Le lot plus cher, une grande Femme assise au bord d’une fenêtre, un portrait de Marie-Thérèse Walter peint par Pablo Picasso à Boisgeloup en octobre 1932, est estimé 25/35 millions de livres. Les tableaux de Picasso de cette période représentant sa compagne d’alors sont particulièrement recherchés. Des prix colossaux ont été enregistrés pour eux ces dernières années, notamment chez Sotheby’s (25 millions de livres pour La Lecture, en février 2011, le double de l’estimation ; 41,5 millions de dollars pour une Nature morte aux tulipes, composition incluant un portrait de Marie-Thérèse Walter, en novembre 2012).
Cette Femme assise au bord d’une fenêtre avait été payée quelque 7,4 millions de dollars par son avant-dernier propriétaire, en mai 1997, chez Christie’s. Aujourd’hui, sa valeur estimée en dollars atteint 40/56 millions. Ce qui donne une idée de la valorisation de telles œuvres, en augmentation exponentielle depuis la crise boursière de 2008.
La deuxième estimation la plus élevée, 12/18 millions de livres, va à un Nymphéas avec reflets de hautes herbes peint par Claude Monet en 1914-1917. Des dimensions importantes (130 x 200 cm) jouent notamment en faveur de cette œuvre au cadrage relativement serré.
En novembre dernier, Christie’s vendait une composition de la série Les Nymphéas de Claude Monet pour quelque 43,8 millions de dollars. Cette œuvre, datée de 1905 et peinte à l’huile sur une toile de 88,3 x 99,5 cm, était estimée 30/50 millions de dollars. Ce prix, l’un des plus importants relevés pour une œuvre de l’artiste vendue aux enchères, va à l’encontre de l’idée que les Nymphéas les plus tardifs, en tant qu’aboutissement d’une recherche de 30 ans, seraient les plus recherchés. Il s’agit du deuxième prix le plus important enregistré en vente publique pour une œuvre de l’artiste impressionniste, après les quelque 41 millions de livres payées en 2008, chez le même opérateur, pour un Bassin de Nymphéas de 1919 aux dimensions beaucoup plus importantes (100,4 x 201 cm).

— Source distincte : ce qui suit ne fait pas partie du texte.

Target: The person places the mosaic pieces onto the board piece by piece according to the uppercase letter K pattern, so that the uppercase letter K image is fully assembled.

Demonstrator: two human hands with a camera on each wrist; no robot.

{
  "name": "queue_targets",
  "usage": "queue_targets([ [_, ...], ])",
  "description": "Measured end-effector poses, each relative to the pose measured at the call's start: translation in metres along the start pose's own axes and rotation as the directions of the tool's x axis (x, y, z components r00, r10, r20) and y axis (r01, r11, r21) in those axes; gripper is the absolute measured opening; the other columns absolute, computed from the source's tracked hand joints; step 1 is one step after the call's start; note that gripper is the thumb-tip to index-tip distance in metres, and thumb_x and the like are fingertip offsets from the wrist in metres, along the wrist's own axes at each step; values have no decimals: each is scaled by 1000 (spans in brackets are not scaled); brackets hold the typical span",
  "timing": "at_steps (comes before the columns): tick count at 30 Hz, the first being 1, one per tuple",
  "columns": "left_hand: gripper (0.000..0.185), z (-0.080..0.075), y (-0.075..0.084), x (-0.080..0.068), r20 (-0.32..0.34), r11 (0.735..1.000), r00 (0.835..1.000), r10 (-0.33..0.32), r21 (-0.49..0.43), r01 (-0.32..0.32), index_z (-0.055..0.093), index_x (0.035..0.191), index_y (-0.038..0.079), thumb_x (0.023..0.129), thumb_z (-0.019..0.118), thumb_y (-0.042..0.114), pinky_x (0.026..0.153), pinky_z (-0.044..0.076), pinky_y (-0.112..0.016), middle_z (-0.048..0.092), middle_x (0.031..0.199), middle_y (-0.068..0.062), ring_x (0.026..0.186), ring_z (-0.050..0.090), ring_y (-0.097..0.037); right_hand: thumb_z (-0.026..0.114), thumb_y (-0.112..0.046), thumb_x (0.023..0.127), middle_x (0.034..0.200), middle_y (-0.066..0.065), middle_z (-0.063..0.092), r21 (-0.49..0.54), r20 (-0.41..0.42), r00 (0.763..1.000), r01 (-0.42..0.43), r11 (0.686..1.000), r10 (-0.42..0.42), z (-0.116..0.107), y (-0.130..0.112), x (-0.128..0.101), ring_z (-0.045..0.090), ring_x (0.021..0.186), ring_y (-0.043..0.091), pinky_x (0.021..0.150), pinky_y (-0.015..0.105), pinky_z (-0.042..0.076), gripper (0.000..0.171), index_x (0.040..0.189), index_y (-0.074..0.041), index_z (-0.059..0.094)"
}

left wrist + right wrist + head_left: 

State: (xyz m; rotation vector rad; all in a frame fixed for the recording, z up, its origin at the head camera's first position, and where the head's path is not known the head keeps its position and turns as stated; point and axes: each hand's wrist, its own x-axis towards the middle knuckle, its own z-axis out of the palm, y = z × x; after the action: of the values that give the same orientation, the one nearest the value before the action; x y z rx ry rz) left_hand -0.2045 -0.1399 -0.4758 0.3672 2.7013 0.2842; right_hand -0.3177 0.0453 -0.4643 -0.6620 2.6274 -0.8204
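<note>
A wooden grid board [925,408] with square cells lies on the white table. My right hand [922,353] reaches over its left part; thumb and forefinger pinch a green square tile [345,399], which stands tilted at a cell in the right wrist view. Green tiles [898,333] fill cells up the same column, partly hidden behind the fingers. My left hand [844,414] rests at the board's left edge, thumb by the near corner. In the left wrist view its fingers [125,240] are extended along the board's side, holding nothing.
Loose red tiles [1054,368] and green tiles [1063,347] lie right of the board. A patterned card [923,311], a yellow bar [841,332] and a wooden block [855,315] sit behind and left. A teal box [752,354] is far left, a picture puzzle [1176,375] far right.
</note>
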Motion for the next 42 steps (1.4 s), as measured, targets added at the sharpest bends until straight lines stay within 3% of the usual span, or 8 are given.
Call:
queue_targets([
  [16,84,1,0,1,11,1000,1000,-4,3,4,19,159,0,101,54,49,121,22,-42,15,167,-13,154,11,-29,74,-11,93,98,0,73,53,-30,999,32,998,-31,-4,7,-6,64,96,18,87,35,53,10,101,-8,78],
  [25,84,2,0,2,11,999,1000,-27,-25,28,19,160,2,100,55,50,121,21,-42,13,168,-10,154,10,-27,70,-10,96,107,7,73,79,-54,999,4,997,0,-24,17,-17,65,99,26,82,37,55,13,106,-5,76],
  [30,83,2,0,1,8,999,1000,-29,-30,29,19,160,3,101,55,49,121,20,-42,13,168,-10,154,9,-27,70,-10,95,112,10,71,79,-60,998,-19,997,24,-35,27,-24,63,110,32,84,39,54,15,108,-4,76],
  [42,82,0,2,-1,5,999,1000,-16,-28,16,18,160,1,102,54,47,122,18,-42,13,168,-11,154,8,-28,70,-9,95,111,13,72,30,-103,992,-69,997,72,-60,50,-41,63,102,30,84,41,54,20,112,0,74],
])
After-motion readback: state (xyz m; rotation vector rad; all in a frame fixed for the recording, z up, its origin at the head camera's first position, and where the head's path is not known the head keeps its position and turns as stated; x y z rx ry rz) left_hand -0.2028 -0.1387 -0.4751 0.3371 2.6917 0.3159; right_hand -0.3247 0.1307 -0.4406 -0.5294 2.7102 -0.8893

Pour diverses raisons, des Nymphéas de Monet peuvent aussi ne pas plaire au marché. Le plus gros bide de ces dernières années dans une vente publique occidentale va à une composition de cette série, une œuvre peinte à l’huile sur toile en 1906 et estimée 30/40 millions de livres (Christie’s, Londres, 23 juin 2010).

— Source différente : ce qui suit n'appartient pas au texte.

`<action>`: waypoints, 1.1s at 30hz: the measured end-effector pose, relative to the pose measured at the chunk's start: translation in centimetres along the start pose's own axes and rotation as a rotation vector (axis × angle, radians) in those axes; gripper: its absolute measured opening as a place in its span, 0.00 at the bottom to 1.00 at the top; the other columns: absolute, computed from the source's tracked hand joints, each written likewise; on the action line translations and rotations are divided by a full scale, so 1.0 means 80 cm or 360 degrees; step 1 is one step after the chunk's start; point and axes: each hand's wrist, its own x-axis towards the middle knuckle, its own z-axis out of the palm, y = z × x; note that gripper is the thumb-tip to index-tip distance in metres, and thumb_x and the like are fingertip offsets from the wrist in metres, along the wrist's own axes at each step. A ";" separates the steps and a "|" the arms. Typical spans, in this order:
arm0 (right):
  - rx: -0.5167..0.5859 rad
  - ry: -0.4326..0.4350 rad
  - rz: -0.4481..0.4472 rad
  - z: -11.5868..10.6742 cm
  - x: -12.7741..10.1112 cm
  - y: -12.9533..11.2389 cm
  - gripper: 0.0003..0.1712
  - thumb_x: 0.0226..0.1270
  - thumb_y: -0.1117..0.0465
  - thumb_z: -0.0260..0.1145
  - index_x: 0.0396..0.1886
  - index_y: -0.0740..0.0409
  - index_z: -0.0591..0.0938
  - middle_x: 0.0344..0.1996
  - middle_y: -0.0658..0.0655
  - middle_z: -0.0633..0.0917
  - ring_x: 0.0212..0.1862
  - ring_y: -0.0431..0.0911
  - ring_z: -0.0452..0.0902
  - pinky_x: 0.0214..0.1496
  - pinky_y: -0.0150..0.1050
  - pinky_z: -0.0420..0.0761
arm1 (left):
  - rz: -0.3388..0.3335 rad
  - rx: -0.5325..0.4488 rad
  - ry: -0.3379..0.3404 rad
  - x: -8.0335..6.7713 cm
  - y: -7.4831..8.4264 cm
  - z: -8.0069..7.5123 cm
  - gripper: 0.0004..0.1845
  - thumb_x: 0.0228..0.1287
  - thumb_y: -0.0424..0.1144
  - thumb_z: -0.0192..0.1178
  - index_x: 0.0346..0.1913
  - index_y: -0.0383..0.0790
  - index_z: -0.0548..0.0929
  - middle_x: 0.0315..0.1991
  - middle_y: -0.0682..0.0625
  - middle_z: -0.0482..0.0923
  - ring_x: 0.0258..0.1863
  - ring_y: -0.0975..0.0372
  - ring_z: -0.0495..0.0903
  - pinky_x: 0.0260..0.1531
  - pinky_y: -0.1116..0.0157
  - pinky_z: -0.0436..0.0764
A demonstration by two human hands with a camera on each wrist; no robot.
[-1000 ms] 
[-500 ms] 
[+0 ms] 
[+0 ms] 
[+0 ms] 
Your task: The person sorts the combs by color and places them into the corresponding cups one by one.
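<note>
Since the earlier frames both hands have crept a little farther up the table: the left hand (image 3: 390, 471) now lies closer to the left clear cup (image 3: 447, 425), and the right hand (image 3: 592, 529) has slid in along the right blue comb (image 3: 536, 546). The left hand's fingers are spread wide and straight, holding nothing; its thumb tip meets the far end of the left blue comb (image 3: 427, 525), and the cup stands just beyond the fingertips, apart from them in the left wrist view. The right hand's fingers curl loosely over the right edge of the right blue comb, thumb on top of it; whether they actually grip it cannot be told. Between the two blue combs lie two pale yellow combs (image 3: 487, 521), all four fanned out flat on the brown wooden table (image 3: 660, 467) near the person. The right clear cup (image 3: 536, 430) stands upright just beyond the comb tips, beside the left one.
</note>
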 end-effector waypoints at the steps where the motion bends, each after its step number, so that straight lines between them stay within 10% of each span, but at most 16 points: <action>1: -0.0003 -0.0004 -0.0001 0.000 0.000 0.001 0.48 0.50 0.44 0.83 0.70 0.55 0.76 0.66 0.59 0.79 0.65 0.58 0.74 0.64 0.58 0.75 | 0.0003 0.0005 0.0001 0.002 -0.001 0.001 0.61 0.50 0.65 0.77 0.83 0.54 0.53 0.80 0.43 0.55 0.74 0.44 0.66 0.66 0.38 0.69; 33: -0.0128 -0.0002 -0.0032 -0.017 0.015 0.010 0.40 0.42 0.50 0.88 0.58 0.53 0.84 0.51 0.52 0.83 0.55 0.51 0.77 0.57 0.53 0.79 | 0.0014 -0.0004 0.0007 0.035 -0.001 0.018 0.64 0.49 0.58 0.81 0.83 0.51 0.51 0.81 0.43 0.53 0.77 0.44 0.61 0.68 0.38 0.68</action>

Une Femme rêvant de l’évasion, une huile sur toile peinte par Joan Miró en 1945, provenant de la collection Miriam et Ira David Wallach, où elle est entrée en 1964, est assortie de la troisième estimation la plus élevée : 8/12 millions de livres. L’œuvre, où la grammaire de signes développée par l’artiste quelques années plus tôt dans ses Constellations est utilisée, est présentée par Sotheby’s comme la dernière en main privée d’une exceptionnelle série peinte par l’artiste entre fin janvier et fin février 1945. Les autres appartiennent à des musées prestigieux.

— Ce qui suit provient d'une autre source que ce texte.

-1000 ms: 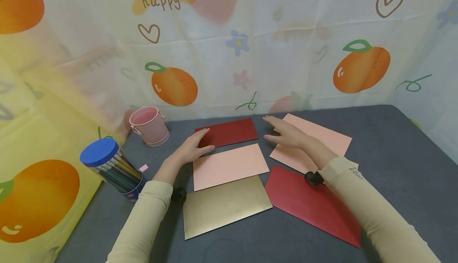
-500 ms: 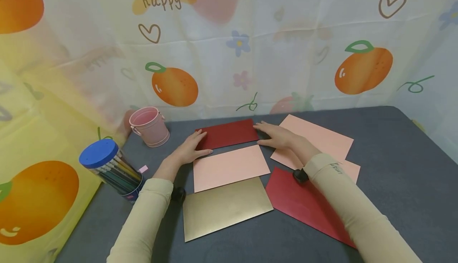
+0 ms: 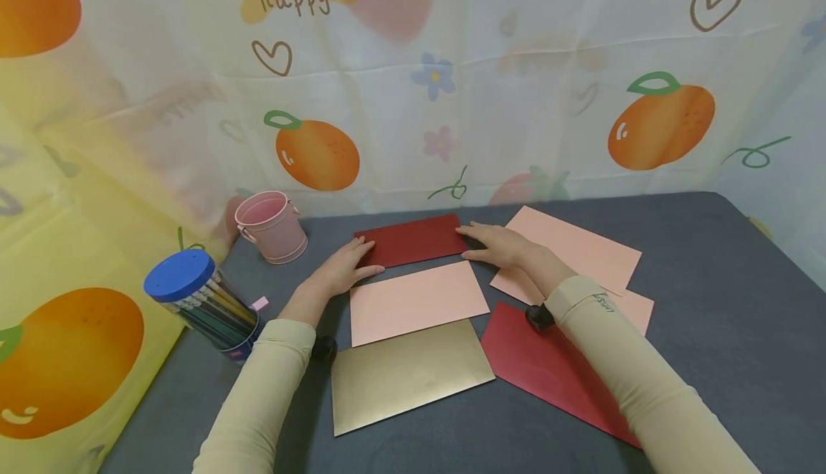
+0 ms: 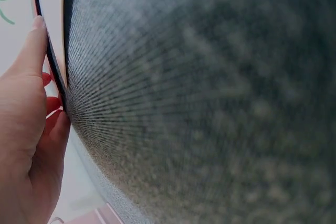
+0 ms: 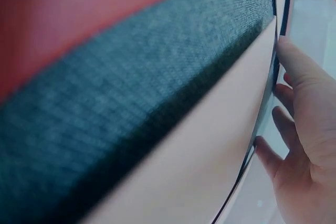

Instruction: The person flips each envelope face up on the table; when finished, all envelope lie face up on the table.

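Note:
A dark red rectangular card (image 3: 413,239) lies farthest back in a column of three on the grey table. My left hand (image 3: 337,271) touches its left edge, fingers extended and thumb apart. At its right end, the fingertips of my right hand (image 3: 503,246) rest at the edge. Closer in lie a pink card (image 3: 418,303) and then a gold card (image 3: 413,377). Both wrist views show the left hand (image 4: 31,119) and the right hand (image 5: 310,119) with fingertips along thin, edge-on cards.
Two overlapping pink cards (image 3: 581,248) lie right of the column, partly under my right arm. A larger red card (image 3: 548,366) sits nearer. On the left stand a pink bucket (image 3: 274,230) and a blue-lidded pencil tub (image 3: 206,302). A patterned cloth (image 3: 400,101) hangs behind.
My right hand has moved left from over the pink cards to the dark red card's right edge. The left hand has barely shifted; the cards have stayed put.

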A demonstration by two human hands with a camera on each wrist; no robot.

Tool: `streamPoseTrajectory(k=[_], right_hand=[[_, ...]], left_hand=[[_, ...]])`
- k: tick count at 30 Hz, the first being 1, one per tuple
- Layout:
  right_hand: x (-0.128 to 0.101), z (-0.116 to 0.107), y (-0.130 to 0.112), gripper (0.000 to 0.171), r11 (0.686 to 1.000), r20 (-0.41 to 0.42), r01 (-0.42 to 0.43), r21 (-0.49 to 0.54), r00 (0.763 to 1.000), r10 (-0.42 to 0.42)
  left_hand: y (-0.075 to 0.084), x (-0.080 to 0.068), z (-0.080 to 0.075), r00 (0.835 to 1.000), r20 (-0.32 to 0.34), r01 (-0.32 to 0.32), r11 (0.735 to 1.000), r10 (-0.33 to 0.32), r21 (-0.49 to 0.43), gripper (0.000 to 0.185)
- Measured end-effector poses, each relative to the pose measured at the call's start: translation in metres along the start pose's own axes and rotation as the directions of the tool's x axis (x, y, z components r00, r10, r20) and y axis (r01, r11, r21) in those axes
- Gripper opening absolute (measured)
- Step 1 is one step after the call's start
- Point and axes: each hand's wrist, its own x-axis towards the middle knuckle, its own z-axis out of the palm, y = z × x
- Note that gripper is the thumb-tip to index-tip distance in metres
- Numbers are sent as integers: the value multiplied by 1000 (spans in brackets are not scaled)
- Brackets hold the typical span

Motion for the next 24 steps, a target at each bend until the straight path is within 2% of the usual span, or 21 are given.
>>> streamPoseTrajectory(k=[8,16,20,24], right_hand=[[1,0,-1,64,1000,-4,17,-21,1000,-17],[1,0,-3,57,997,-61,49,-54,997,-52],[2,1,-4,50,993,-125,72,-94,989,-83],[4,1,-5,43,987,-207,114,-113,969,-136]], left_hand=[[1,0,-1,999,14,-44,992,42,122,70],[4,0,-3,996,-5,-90,981,92,172,59],[6,-1,-5,994,-42,-90,976,100,198,55],[6,-3,-7,986,-113,-93,971,120,219,50]])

L’aquarelle Amoureux (Autoportrait avec Wally), chef-d’œuvre réalisé par Egon Schiele en 1914 ou 1915, est estimée 6,5/8,5 millions de livres. Cette œuvre sur papier, comme deux autres du même artiste présentées dans la vente, provient du Leopold Museum de Vienne, en proie à des difficultés financières. Comme quoi la crise économique alimente en plus de modeler un marché de l’art d’exception réservé aux super riches.